Data block:
══════════════════════════════

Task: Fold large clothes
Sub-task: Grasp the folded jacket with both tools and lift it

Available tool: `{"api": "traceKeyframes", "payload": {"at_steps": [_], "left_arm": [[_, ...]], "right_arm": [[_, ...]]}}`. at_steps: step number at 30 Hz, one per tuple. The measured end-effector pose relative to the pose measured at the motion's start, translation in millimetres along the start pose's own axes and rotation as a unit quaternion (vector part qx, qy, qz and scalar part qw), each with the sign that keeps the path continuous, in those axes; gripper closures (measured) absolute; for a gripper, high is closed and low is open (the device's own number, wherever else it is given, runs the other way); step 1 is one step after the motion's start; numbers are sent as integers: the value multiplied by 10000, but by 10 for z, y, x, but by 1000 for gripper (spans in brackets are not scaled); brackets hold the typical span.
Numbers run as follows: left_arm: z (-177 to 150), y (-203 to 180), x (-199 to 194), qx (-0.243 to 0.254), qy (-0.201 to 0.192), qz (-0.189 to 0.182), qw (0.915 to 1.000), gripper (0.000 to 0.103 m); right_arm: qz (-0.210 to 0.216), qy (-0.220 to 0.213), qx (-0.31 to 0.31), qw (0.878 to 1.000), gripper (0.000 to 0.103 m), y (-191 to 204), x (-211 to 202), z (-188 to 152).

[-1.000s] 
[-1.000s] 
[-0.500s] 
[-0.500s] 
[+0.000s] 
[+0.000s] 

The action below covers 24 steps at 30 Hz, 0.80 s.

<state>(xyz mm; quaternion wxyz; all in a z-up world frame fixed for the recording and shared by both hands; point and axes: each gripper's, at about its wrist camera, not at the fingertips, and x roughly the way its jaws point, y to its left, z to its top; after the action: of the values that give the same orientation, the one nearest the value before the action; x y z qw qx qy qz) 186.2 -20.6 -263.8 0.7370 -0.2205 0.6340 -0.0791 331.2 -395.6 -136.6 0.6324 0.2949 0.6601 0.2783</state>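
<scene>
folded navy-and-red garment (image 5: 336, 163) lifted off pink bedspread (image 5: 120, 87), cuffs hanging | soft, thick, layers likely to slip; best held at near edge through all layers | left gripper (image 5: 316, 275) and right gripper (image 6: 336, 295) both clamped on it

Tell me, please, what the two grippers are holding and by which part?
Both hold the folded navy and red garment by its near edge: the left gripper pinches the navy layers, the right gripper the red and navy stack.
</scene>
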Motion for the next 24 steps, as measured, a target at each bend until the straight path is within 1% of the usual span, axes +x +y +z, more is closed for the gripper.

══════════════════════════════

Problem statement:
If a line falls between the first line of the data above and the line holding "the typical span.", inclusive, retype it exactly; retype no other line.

Expected answer:
Task: Fold large clothes
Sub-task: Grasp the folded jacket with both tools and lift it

Available tool: `{"api": "traceKeyframes", "payload": {"at_steps": [_], "left_arm": [[_, ...]], "right_arm": [[_, ...]]}}`. at_steps: step number at 30 Hz, one per tuple. The measured end-effector pose relative to the pose measured at the motion's start, translation in millimetres along the start pose's own axes and rotation as a unit quaternion (vector part qx, qy, qz and scalar part qw), each with the sign that keeps the path continuous, in those axes; gripper closures (measured) absolute; for a gripper, high is closed and low is open (the device's own number, wherever else it is given, runs the other way); step 1 is one step after the motion's start; numbers are sent as integers: the value multiplied by 10000, but by 10 for z, y, x, but by 1000 for gripper (spans in brackets are not scaled); brackets hold the typical span.

The work on this exercise is now complete.